Rechtliche Grundlage und Voraussetzungen des Anspruchs
Gestützt wird dieser Auskunftsanspruch auf eine Nebenpflicht des Arbeitnehmers aus dem Arbeitsverhältnis gemäß § 242 BGB. Sowohl die Agentur für Arbeit als auch das Jobcenter seien verpflichtet, dem gekündigten Arbeitnehmer eine Arbeitsvermittlung anzubieten. Im vorliegenden Fall waren keine Anhaltspunkte dafür ersichtlich, dass sie ihrer Aufgabe nicht nachgekommen sind oder dass es für den Arbeitnehmer keine Möglichkeit der Arbeitsvermittlung gab. Der Arbeitgeber sei über die Jobangebote im Ungewissen und könne sich die notwendigen Informationen auch nicht selbst beschaffen. Einem direkten Auskunftsanspruch gegen die Agentur für Arbeit und das Jobcenter stehe das sog. Sozialgeheimnis entgegen.
Die Auskunftserteilung sei dem Arbeitnehmer auch zumutbar. Die allgemeinen Beweisgrundsätze würden laut BAG durch diesen Auskunftsanspruch nicht unterlaufen. Der Einwand der Böswilligkeit des Unterlassens anderweitiger zumutbarer Arbeit sei schließlich auch nach Auskunftserteilung noch durch den Arbeitgeber zu begründen.
Umfang des Anspruchs
Laut BAG hat der Arbeitnehmer dem Arbeitgeber in Textform Auskunft über die Vermittlungsvorschläge der Agentur für Arbeit und des Jobcenters unter Nennung von Tätigkeit, Arbeitszeit, Arbeitsort und Vergütung zu erteilen.
Fazit und Ausblick
Die Entscheidung des BAG verbessert die bislang nachteilige Situation des Arbeitgebers spürbar. Der Arbeitgeber wird durch den Auskunftsanspruch in die Lage versetzt, Indizien für die Zumutbarkeit der angebotenen Arbeit und eine mögliche Böswilligkeit des Unterlassens anderweitigen Erwerbs vorzutragen. Es wird ihm auf diese Weise erleichtert, Einwendungen gegen den Anspruch auf Annahmeverzugslohn vorzubringen. Dadurch reduziert sich das Annahmeverzugsrisiko des Arbeitgebers in vielen Fallkonstellationen. Zu diesem „Werkzeug“ werden Arbeitgeberanwälte zukünftig greifen, wenn der Mandant mit Annahmeverzugsforderungen konfrontiert ist.
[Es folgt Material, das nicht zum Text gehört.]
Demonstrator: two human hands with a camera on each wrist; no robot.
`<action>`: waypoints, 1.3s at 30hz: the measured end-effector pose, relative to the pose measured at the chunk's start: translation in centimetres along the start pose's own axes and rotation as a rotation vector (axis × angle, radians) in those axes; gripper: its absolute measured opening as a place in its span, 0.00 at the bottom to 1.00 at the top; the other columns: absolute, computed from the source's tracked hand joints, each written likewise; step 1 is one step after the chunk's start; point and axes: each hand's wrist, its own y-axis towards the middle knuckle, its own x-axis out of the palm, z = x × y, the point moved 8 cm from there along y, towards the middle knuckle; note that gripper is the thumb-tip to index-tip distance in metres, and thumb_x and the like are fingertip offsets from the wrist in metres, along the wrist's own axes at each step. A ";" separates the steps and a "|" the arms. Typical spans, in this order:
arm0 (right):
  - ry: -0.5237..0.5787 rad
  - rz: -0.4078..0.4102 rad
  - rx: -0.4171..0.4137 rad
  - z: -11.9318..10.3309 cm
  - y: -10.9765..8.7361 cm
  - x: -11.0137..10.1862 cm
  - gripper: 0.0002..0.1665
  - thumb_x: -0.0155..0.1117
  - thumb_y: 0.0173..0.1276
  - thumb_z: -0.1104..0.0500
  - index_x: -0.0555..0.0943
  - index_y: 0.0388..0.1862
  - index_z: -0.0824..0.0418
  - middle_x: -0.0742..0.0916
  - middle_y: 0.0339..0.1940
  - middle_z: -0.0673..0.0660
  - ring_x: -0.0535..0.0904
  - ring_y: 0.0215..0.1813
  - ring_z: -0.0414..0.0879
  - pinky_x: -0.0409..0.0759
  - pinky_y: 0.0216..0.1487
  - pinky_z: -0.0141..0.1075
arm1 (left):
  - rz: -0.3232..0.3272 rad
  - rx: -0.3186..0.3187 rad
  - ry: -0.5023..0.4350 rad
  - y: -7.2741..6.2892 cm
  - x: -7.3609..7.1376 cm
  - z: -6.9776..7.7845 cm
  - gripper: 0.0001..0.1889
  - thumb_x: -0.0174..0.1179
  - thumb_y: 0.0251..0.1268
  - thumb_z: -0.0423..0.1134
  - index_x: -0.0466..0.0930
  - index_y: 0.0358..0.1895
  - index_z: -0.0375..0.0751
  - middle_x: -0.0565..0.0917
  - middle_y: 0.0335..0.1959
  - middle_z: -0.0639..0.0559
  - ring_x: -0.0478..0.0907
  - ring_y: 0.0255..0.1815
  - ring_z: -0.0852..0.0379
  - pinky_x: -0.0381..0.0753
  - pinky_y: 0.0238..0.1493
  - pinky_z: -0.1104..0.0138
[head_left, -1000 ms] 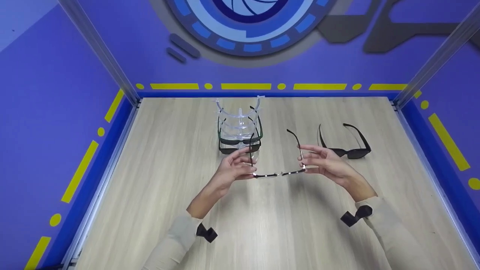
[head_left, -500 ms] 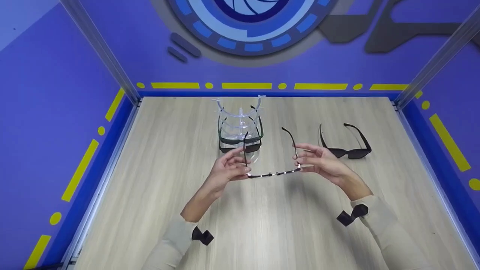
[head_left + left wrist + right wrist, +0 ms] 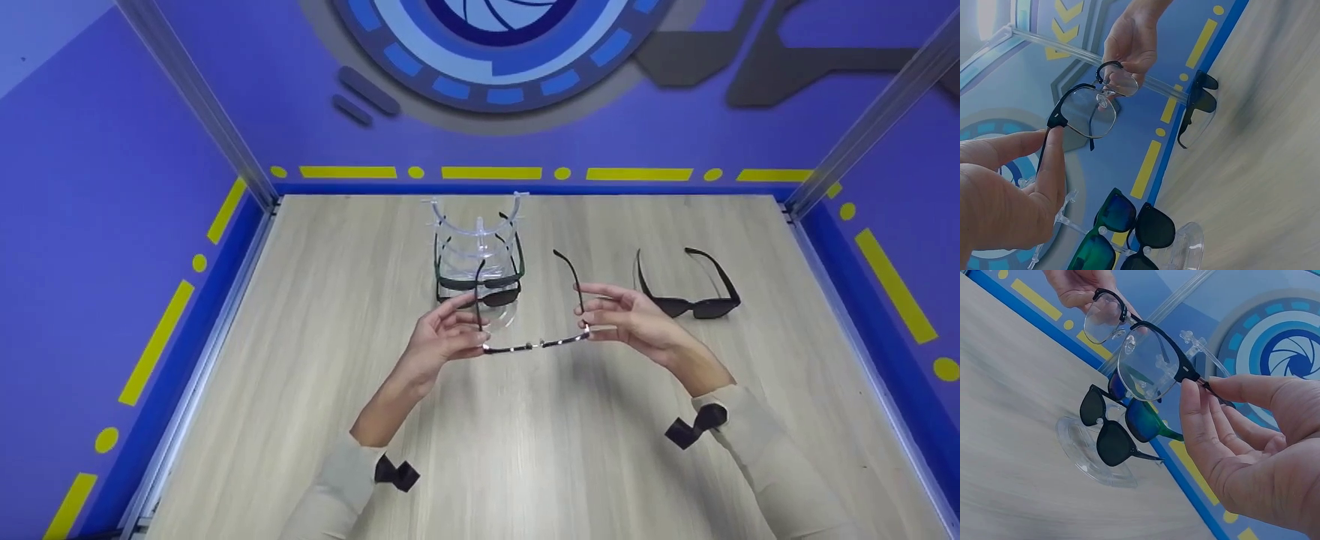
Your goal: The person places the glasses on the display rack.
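Two-handed, held the clear-lensed glasses (image 3: 555,343) raised above the wooden table (image 3: 525,465), near the middle of the head view, with temples unfolded and pointing toward the top of the frame. Pinched one hinge corner with the left hand (image 3: 435,349), bringing thumb and fingertip close together with only the thin frame between. Pinched the opposite corner likewise with the right hand (image 3: 641,328), resting a further finger along the temple. Over the last second, moved hands and glasses a little leftward together across the frame, keeping both grips. Thereby came, judging by the head view, more nearly into line with the clear display stand (image 3: 481,226), left of centre toward the top. Seemed apart from it, despite overlapping its lower part in that view. Took this as mid-handling: steady at both ends, neither laid down nor hung up. Noted on the stand the green-framed sunglasses (image 3: 1141,422) above the black-framed sunglasses (image 3: 1114,443). Noted also the dark sunglasses (image 3: 712,307) resting at the right of the frame, beyond the right hand.
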 end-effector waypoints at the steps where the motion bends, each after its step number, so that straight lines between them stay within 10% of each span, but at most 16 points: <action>1: -0.005 0.006 0.001 -0.1 0.0 0.0 0.38 0.62 0.71 0.71 0.62 0.78 0.68 0.90 0.49 0.52 0.88 0.47 0.42 0.88 0.50 0.36 | -0.003 0.001 0.001 0.0 0.0 0.1 0.38 0.63 0.61 0.19 0.62 0.76 0.33 0.86 0.44 0.53 0.87 0.38 0.63 0.90 0.42 0.69; 39: 0.041 0.027 0.007 -1.9 3.8 2.9 0.39 0.62 0.72 0.70 0.61 0.79 0.66 0.89 0.51 0.52 0.87 0.48 0.43 0.88 0.50 0.34 | 0.033 0.018 0.057 1.0 -3.8 3.4 0.38 0.62 0.63 0.20 0.61 0.77 0.36 0.86 0.44 0.55 0.88 0.42 0.62 0.90 0.44 0.69</action>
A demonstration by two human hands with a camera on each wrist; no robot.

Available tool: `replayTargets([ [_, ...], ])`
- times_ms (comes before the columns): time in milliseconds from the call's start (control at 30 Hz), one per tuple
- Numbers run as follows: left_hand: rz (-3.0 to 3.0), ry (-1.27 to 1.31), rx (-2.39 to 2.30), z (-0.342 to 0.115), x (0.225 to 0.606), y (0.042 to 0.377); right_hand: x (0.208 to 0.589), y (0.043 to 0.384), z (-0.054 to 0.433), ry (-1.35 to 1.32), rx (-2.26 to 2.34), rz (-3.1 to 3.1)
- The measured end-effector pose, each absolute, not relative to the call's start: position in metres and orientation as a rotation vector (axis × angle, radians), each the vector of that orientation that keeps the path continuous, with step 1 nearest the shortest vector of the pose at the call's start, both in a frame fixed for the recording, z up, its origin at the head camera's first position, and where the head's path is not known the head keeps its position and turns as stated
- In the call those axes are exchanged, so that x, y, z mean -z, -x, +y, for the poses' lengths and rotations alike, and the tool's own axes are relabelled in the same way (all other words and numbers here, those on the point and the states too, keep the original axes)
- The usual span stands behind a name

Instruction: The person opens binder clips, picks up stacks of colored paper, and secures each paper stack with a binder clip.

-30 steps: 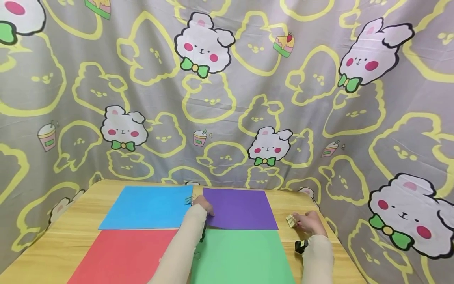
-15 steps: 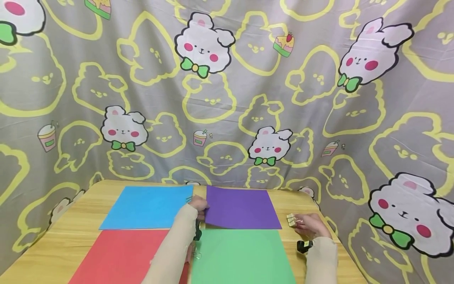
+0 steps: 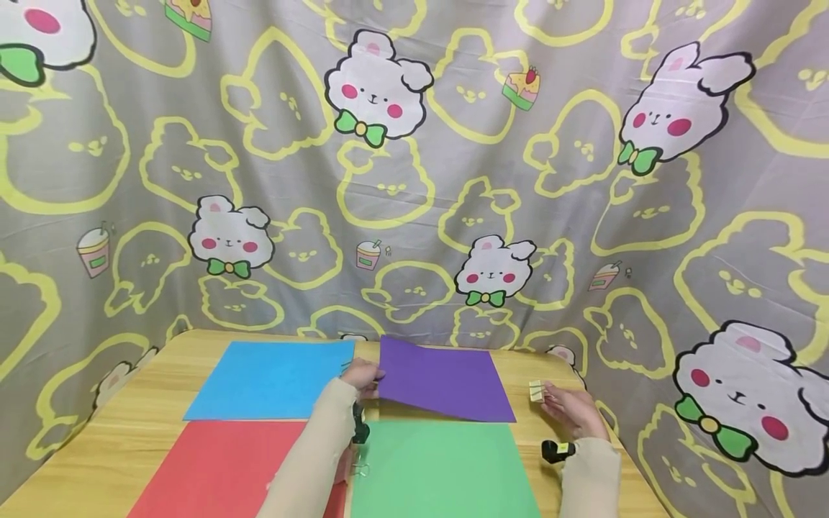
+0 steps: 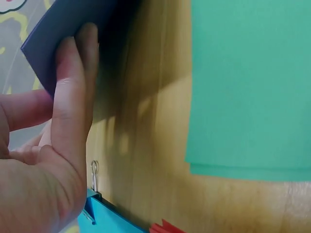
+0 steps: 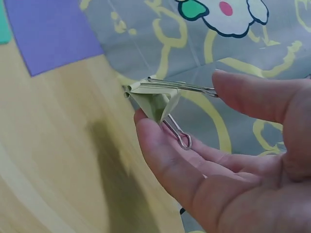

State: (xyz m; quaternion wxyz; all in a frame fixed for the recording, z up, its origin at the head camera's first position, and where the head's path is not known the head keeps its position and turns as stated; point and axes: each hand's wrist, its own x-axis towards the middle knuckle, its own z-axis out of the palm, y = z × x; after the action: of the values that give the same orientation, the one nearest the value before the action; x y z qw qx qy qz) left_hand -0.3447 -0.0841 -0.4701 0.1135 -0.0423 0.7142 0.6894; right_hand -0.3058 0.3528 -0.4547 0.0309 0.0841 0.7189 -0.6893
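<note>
My left hand (image 3: 361,375) pinches the left edge of a purple sheet of paper (image 3: 447,381), with the thumb on one face and the fingers on the other. That edge is lifted off the table, and the sheet bows; in the left wrist view the raised corner looks dark. Beyond the sheets on the right, my right hand (image 3: 576,411) holds a pale yellow binder clip (image 5: 158,99) above the table. One wire handle lies by the thumb tip and the other against the fingers. The clip's mouth points left, and no paper is in it.
Blue (image 3: 272,380), red (image 3: 216,467) and green paper (image 3: 443,467) lie on the wooden table (image 3: 97,439). A binder clip (image 4: 91,206) grips the blue paper; wire handles (image 3: 360,469) show at the red paper's right edge. A patterned curtain (image 3: 414,180) hangs behind.
The purple paper's left edge has risen, and the sheet has shifted slightly right. My left hand has drawn a little left. My right hand has turned slightly with the clip.
</note>
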Motion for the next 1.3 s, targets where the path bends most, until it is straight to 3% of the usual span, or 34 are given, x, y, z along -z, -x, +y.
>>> replayTargets([
  [1300,1.966,0.121,-2.264,-0.093,0.460,0.342,0.446,0.306,0.346,-0.219,2.294,2.021],
])
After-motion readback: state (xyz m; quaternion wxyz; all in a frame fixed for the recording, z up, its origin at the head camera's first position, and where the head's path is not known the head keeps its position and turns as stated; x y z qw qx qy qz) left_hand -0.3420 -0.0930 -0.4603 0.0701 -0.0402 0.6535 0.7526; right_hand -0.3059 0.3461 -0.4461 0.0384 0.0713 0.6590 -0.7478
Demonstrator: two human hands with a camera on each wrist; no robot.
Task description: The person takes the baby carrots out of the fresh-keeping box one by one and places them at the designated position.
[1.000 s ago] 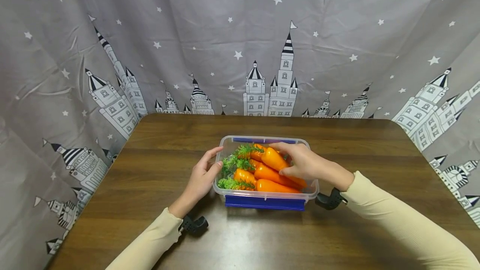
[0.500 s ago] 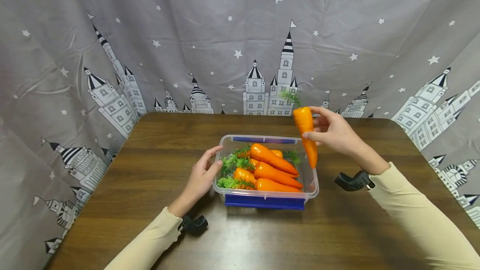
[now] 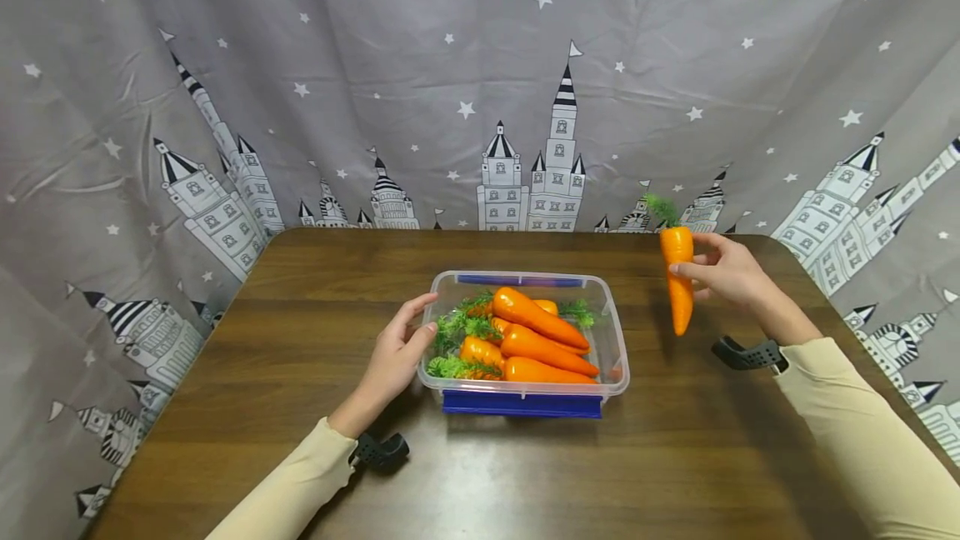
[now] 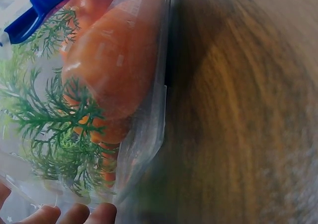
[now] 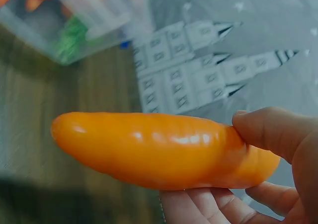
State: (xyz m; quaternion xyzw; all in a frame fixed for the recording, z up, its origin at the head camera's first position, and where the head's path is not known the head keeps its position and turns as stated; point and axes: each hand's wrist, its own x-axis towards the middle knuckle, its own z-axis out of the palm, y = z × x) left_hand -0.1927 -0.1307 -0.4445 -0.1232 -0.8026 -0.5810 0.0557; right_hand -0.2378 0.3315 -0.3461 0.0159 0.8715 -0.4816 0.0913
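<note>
My right hand [image 3: 723,273] pinches an orange carrot [image 3: 678,277] with a green leafy top, held tip down above the right part of the table. In the right wrist view the thumb and fingers grip this carrot [image 5: 164,149] near its thick end. At the middle of the table stands a clear plastic box [image 3: 615,332] with blue clips, and several carrots [image 3: 543,348] with green tops lie in it. My left hand [image 3: 397,348] rests against the box's left side, its fingers at the rim. The left wrist view shows its fingertips [image 4: 102,214] at the box wall.
The brown wooden table [image 3: 525,473] ends at a grey curtain [image 3: 420,65] printed with castles and stars. A blue clip [image 3: 521,403] hangs down along the box's front side. Dark wrist cameras [image 3: 381,452] sit on both wrists.
The right hand has lifted one carrot out of the box and carried it to the right, over the table. The left hand has stayed at the box's left side.
</note>
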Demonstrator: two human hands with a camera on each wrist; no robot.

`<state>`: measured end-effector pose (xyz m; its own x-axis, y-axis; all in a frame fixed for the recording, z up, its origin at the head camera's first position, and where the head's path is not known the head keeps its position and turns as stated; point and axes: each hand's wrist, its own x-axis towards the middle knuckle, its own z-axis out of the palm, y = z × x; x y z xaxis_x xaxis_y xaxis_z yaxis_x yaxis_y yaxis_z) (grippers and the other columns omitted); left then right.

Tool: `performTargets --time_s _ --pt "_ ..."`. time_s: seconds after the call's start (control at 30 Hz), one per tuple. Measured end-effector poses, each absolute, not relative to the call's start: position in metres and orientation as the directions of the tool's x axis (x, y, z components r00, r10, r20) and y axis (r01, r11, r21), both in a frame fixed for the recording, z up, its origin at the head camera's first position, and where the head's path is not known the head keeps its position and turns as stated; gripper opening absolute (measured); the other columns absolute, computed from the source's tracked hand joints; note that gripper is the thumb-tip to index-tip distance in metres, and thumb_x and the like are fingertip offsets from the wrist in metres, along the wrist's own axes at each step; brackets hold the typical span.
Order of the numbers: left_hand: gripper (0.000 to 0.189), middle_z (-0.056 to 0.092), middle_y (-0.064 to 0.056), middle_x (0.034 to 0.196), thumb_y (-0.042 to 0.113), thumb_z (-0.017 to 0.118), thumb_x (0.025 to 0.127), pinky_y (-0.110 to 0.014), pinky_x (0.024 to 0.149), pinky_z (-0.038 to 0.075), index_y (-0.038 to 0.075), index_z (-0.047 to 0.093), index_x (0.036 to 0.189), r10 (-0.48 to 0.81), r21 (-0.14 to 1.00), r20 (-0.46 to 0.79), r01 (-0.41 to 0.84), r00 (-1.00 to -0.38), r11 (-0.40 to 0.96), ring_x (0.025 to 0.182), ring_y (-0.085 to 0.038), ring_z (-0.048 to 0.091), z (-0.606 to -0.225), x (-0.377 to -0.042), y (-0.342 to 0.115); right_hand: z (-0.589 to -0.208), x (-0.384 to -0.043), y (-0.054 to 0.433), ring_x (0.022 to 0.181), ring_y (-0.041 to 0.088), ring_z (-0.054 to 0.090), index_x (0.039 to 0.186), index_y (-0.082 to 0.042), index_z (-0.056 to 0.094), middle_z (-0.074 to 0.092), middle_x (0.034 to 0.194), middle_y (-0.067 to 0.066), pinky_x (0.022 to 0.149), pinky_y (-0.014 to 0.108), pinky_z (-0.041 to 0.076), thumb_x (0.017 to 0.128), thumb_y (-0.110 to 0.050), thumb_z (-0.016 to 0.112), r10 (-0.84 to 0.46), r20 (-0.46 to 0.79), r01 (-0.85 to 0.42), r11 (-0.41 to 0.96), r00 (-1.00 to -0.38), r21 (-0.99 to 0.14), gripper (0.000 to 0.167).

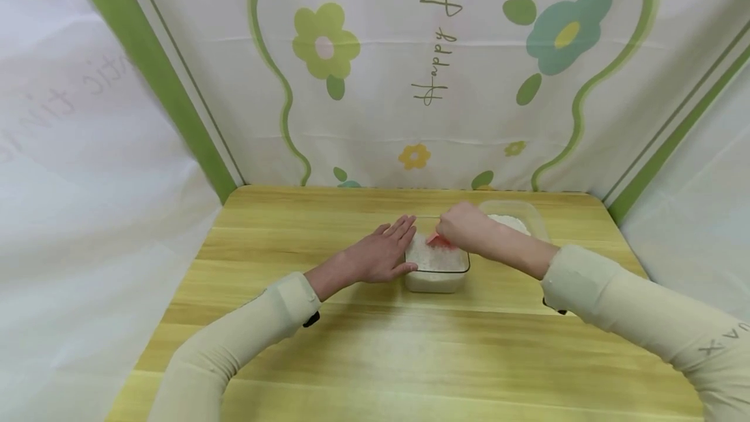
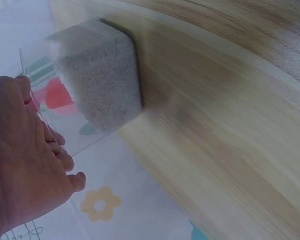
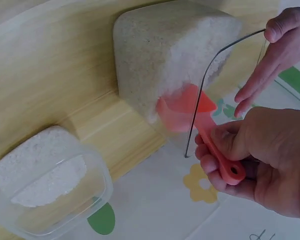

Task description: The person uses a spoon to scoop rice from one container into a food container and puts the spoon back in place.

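Observation:
A clear square container (image 1: 436, 282) of white rice (image 2: 102, 75) stands on the table. Along its left side my left hand (image 1: 383, 253) rests at the rim, fingers straight and thumb near the front corner. My right hand (image 3: 270, 160) grips the handle of a red scoop (image 3: 217, 145), fingers curled round it. The scoop's head is inside the container, tilted down with its front edge at the rice surface. In the head view the right hand covers most of the handle.
A second, lower clear plastic tub (image 3: 102, 185) with white grains sits at the back right, partly behind my right forearm in the head view. The wooden table (image 1: 375, 357) ends at a white curtain (image 1: 375, 83) printed with flowers.

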<state>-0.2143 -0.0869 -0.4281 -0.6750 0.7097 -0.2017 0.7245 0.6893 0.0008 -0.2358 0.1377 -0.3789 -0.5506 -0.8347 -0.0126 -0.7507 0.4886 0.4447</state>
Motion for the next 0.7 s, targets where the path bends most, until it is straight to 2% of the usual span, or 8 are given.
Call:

Der Arbeitnehmer ist auf der anderen Seite gemäß § 2 Abs. 5 SGB III ohnehin dazu verpflichtet, aktiv an der Vermeidung oder Beendigung einer Arbeitslosigkeit mitzuwirken. Durch das Wissen, zur Auskunftserteilung über Jobangebote verpflichtet zu sein, dürfte sich die Motivation gekündigter Arbeitnehmer verbessern, sich mit den Angeboten aktiv auseinanderzusetzen.